オジサンは更に逆上して文句を言おうと口を開いたんですけど、彼が何か言う前に大木先生は喋り出しました。
「私達は忍術学園の者です。この合戦とは関わりありません」
ビックリした。だって先生の方から自分達の素性をバラすなんて今までに無かったんです。僕らが呆気に取られてるのもお構いなしに先生は長次の懐へ手を突っ込んで"忍たまの友"を取り出すと、オジサンから見えるようにそれを自分の前へ掲げました。
「私の指導不足で生徒が勝手なことをしました。ご迷惑をお掛けして申し訳ありません。いま帰りますので」
先生の言葉にオジサンは少し黙ってから、苦々しい顔で「ちゃんと教育しろ」なんて悪態をつくと、踵を返して鍬を取りに歩き出しました。
なんで大木先生がオジサンに謝るのかもその当時の僕らには分かりませんでした。だって僕らとしては人助けしようとしただけなのに。納得できなかった。
「先生!」
「なんで先生が謝るんですか!」
「僕らこの人を助けようとしただけです!」
背が高い大木先生の後ろ頭を見上げて次々に言葉を投げたんですけど、大木先生は振り返らないまま一言だけ「帰るぞ」って呟きました。忘れてたわけじゃないんですけど、先生の言いつけを破って僕らだけで勝手に合戦場へ来ちゃったから、先生はもちろん怒ってました。でも、だからって先生の「帰るぞ」に「はいそうですか」とは従えません。僕らには帰れない理由があった。だって、
「待ってください先生!」
「せめてこの人を助けてからにましょう!」
助かるかもしれない生命を前にのほほんと引き下がれなかったんです。
…僕らは
僕らはいつだって、大木先生に甘えて頼ってばかりで。だからその時も"きっと大木先生が何とかしてくれる"って信じて疑いませんでした。
でも、その時ばかりは違った。
大木先生は僕らを振り返るとさっきのオジサンの比じゃないほどに顔を歪めて、もう一度「帰るぞ」とだけ呟いたんです。それは初めて見る大木先生の表情でした。あまりの気迫に怖くて…みんな何も言えなくなって。先を歩き出した先生にただならぬものを感じ取って、みんな黙ったまま渋々あとに続きました。いつもなんだかんだ陰から見守ってくれるあの優しい大木先生が、本当に僕達をこの合戦後場に置いていってしまう気がしたんです。
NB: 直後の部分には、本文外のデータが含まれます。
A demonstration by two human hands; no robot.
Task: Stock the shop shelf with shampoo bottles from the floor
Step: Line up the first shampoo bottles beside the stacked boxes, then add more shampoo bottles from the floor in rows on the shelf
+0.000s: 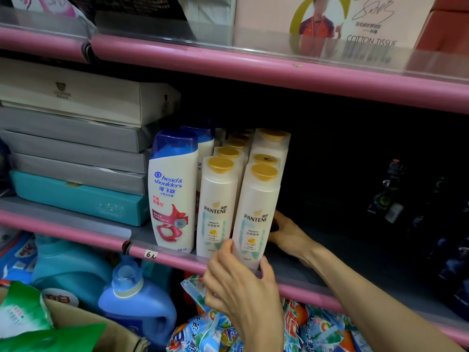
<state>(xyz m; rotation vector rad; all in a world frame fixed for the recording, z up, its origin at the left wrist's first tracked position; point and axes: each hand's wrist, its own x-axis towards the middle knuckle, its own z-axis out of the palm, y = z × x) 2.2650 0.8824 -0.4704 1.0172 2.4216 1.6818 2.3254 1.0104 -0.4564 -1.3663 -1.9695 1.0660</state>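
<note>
lower centre of the frame: the fingers and thumb of the left hand (pixel 238 288) are curling round the base of the front right pantene bottle (pixel 256 219), thumb on its right edge and fingertips on its left, pinching it just above the pink shelf lip (pixel 177 260). right of that bottle, the right hand (pixel 286 235) is reaching onto the grey shelf board (pixel 304 270), its fingers lying against the bottle's hidden far side; whether they are spread or pressed together cannot be told. the gripped bottle is standing upright at the front of the right-hand pantene row, touching the front left pantene bottle (pixel 218 207); more yellow-capped bottles are lining up behind both. just left, a head & shoulders bottle (pixel 173 191) is standing with another behind it. at middle left, flat grey and teal boxes (pixel 76 158) are sitting in a stack. at middle right, dark bottles (pixel 388 196) are standing in shadow. at lower left, blue detergent jugs (pixel 134 301) are occupying the shelf below, and along the bottom centre patterned refill bags (pixel 215 331) are lying beneath the forearms.
</note>
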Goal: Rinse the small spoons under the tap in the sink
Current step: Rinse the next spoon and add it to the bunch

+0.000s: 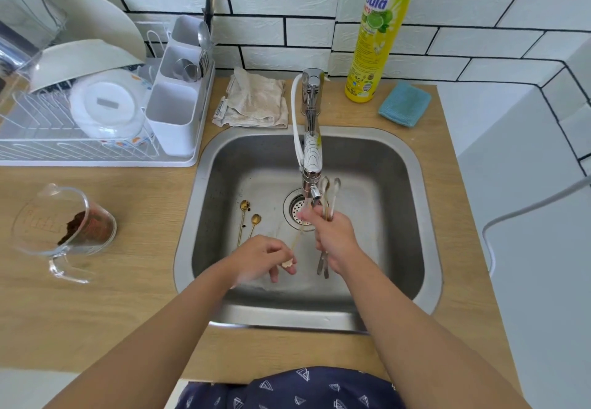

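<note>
My right hand (335, 239) grips a bundle of silver spoons (331, 191) upright, their bowls beside the tap spout (312, 165) and their handle ends sticking out below my palm. My left hand (262, 258) pinches the decorated end of a thin gold spoon (297, 239), which slants up toward the spout; my right fingertips touch its upper part. Two more small gold spoons (246, 220) lie on the floor of the steel sink (399, 216), left of the drain (295, 208).
A white dish rack (96, 140) with plates and a cutlery caddy stands left of the sink. A glass measuring jug (64, 226) with brown residue sits on the wooden counter. Behind the sink lie a beige cloth (256, 101), a detergent bottle (380, 31) and a blue sponge (404, 103).
</note>
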`<action>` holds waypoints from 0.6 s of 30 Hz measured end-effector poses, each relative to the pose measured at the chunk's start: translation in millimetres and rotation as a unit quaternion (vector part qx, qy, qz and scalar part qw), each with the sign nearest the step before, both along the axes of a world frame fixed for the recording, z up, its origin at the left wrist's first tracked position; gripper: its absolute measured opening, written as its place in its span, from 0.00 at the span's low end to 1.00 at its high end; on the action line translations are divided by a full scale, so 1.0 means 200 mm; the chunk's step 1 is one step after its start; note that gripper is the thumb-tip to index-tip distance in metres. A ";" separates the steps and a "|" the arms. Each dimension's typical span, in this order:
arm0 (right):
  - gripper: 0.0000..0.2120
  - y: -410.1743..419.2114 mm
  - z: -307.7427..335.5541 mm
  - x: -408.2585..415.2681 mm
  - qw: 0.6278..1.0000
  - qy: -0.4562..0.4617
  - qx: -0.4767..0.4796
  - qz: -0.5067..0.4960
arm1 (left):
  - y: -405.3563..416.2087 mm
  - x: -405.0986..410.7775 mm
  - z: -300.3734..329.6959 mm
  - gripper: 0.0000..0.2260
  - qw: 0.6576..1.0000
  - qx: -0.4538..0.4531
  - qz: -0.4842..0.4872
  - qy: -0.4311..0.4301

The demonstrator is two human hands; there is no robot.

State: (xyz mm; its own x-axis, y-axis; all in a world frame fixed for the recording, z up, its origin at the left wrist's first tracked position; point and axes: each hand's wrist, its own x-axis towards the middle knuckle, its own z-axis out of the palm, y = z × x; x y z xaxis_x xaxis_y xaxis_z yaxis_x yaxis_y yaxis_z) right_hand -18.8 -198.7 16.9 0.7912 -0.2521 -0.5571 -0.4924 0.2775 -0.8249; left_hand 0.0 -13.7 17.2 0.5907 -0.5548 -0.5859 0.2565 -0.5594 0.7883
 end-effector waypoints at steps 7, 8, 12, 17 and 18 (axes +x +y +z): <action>0.07 0.09 -0.03 -0.07 0.998 0.018 0.003 0.055 | 0.00 -0.01 0.00 0.10 0.999 0.009 -0.013 -0.051; 0.05 0.06 -0.02 -0.04 0.999 0.016 0.001 0.030 | 0.01 -0.01 0.01 0.10 0.998 0.016 -0.031 -0.046; 0.06 -0.04 -0.02 0.04 1.000 -0.014 0.001 -0.024 | 0.03 0.00 0.00 0.09 0.997 0.028 -0.056 -0.032; 0.03 -0.02 -0.02 0.03 0.998 -0.043 -0.044 0.005 | 0.05 0.02 0.01 0.09 0.991 0.057 -0.121 -0.020; 0.03 -0.01 -0.03 0.03 0.998 -0.034 -0.053 0.008 | 0.06 0.02 0.02 0.10 0.988 0.071 -0.136 -0.015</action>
State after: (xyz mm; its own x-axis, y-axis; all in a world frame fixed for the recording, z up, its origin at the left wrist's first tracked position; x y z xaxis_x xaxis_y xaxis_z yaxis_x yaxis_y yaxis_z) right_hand -13.7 -201.6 11.1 0.8305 -0.2943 -0.4729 -0.4380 0.1796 -0.8809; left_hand 3.5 -2.2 20.2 0.4494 -0.6086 -0.6539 0.0597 -0.7099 0.7017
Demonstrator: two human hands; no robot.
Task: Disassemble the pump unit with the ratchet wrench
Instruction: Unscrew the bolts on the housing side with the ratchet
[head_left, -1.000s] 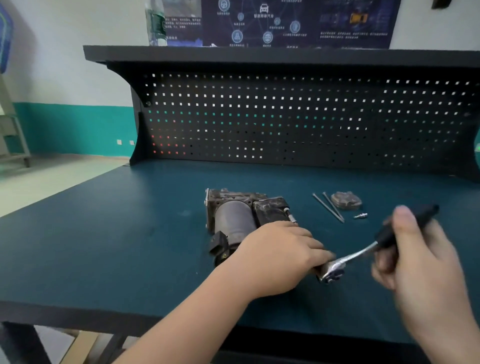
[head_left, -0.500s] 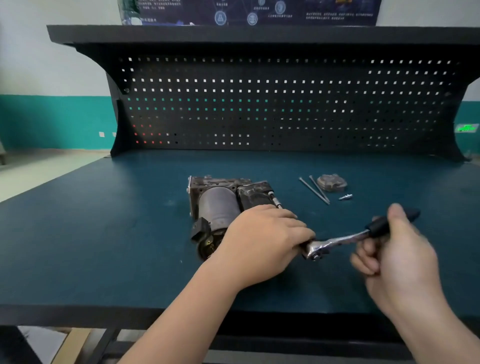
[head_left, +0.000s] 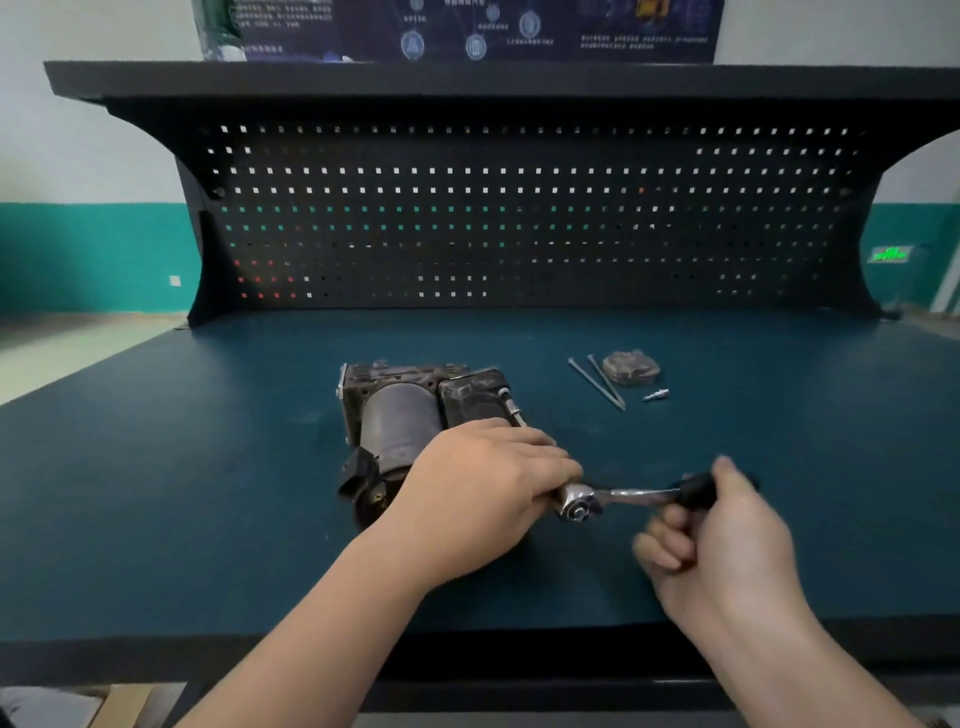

でも、僕だけはその場から動けなかった。何せ僕は保健委員だったので。
大木先生は七歩進んだところで舌打ちし、突然踵を返すと、何も言わずに聞き分けの悪い僕を俵担ぎして走り出しました。みんなもびっくりして、それに続いて一所懸命走りました。
…大木先生は学園に着くまで、泣きじゃくって暴れる僕の言葉に耳を貸してはくれませんでした。